Congrats to Clinton Hollon, the Pitcher of the Year!

Honourable mentions: Brandon Hinkle, Tayler Saucedo, Francisco Rios

 

Blue Jays from Away Reliever of the Year

 

Andrew Case
Andrew Case

This is another difficult award. There were several strong relievers in the group for the Vancouver Canadians and I was looking deeper into the peripheral stats to come up with a winner. I’m going towards the middle ground for this selection. Like my selection of Clinton Hollon for Pitcher of the Year, I’m selecting Andrew Case and Brandon Hinkle as the co-Relievers of the Year, I’m attaching value to being very good in a number of categories without necessarily having to be the best in any. That said, Case did lead the Canadians (who pitched at least 20 innings) in one category (strikeout rate) while having the third-best ERA, sixth-best FIP and fourth-best WHIP. Hinkle had the best ERA on the club (1.14) and although his 23 walks and 4.34 FIP were working against him, he only allowed 24 hits in 39 1/3 innings.

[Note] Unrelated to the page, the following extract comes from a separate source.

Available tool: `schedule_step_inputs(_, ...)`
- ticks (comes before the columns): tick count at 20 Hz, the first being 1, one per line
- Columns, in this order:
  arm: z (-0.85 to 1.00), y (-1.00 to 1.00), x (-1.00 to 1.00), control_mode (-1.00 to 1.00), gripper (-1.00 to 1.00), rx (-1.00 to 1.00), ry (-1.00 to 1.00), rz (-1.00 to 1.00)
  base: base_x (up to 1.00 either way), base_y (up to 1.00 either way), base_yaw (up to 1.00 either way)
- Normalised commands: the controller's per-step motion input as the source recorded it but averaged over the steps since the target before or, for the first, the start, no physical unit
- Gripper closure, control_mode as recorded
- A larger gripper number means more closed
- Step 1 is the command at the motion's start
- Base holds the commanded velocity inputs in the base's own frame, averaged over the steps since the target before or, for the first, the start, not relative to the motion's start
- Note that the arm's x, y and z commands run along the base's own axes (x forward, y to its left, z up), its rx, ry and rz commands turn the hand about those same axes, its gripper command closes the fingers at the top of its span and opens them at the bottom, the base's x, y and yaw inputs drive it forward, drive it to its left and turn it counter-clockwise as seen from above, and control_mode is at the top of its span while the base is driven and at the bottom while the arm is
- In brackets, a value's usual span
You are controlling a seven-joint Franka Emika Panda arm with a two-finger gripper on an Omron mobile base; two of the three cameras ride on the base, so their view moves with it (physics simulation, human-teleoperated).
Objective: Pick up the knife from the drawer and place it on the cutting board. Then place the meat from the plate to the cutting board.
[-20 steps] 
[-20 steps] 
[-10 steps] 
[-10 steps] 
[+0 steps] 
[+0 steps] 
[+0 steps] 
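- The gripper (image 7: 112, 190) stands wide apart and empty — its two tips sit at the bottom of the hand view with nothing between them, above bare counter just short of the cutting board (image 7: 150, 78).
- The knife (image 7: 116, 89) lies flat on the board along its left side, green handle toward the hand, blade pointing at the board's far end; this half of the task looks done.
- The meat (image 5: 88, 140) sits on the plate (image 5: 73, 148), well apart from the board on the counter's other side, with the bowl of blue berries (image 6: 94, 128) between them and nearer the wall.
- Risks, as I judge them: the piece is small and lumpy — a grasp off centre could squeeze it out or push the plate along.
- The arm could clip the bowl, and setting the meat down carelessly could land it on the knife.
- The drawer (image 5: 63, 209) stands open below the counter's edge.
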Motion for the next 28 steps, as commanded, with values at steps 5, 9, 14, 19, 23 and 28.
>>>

Congrats to Andrew Case and Brandon Hinkle, our Relievers of the Year!

Honourable mentions: Turner Lee, Josh DeGraaf

 

Blue Jays from Away Most Improved Player

 

Sean Hurley had an almost unbelievable turnaround from year to year winning him the Most Improved Player Award. Hurley went from hitting .157/.267/.270 (for a .536 OPS) in 2014, split between Vancouver and Bluefield, to a .253/.363/.441 (.804 OPS) in 2015. When you compare his wRC+ (weighted Runs Created plus) from Vancouver alone in 2014 with what he did in 2015, there’s a phenomenal 89 point swing (from 43 to 132). This means that he went from hitting 57% below the league average in 2014 to 32% above the league average in 2015.

Honourable Mention: Sean Ratcliffe

 

Blue Jays from Away Best Newcomer

 

Another difficult decision had to be made here. There were several hitters who were drafted this season who distinguished themselves including Connor Panas and Ryan Hissey (the Webster Award winner) while Andrew Guillotte had a solid year, getting on base and then stealing them. Tayler Saucedo was also in the running with seven strong starts for the Canadians.

On the strength of his outstanding work with the Bluefield Blue Jays (for which he wasn’t eligible for an award) in addition to the Vancouver Canadians, pitcher Tayler Saucedo is the Vancouver Canadians’ Best Newcomer.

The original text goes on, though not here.